- [Work item] Copy out the data line by line exactly, from its start to the line bearing "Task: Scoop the", inclusive.

- [Record extracts]
•••••

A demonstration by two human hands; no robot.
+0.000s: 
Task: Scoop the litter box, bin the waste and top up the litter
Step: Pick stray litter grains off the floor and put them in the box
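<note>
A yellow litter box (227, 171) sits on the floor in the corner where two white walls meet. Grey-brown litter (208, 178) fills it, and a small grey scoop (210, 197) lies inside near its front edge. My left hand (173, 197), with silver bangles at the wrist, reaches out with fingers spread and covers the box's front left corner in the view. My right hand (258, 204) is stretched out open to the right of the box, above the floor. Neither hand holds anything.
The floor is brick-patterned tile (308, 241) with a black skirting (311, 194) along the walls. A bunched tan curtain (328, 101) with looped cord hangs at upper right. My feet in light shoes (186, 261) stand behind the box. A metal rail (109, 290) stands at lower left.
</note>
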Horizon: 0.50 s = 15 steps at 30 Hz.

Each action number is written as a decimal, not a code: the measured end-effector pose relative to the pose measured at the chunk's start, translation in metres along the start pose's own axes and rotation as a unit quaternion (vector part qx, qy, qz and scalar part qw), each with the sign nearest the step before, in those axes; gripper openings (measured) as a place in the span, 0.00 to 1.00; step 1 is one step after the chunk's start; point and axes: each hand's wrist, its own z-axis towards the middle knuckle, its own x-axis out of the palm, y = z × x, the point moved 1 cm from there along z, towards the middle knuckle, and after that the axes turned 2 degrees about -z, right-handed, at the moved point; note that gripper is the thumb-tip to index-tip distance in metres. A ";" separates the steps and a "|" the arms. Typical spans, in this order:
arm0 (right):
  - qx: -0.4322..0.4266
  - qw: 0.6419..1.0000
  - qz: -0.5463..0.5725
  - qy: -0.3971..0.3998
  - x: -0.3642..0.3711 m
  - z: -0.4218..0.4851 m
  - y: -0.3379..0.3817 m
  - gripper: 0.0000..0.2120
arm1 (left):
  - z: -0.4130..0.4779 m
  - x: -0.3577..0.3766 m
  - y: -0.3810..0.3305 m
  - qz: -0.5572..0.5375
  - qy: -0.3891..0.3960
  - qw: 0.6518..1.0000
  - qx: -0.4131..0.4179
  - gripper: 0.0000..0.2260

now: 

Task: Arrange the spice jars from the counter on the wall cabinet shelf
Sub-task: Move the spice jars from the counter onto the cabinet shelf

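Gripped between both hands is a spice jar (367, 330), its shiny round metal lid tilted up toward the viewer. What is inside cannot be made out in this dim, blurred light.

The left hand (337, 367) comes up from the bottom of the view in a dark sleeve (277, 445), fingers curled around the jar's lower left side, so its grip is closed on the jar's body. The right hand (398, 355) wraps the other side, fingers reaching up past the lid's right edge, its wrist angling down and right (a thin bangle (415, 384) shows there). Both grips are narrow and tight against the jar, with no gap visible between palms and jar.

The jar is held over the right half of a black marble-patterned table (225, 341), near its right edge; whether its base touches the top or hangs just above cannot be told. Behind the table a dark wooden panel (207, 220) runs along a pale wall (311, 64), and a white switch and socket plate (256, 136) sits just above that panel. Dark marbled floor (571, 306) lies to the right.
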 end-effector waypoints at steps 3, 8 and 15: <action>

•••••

- [Response below]
A demonstration by two human hands; no robot.
+0.000s: 
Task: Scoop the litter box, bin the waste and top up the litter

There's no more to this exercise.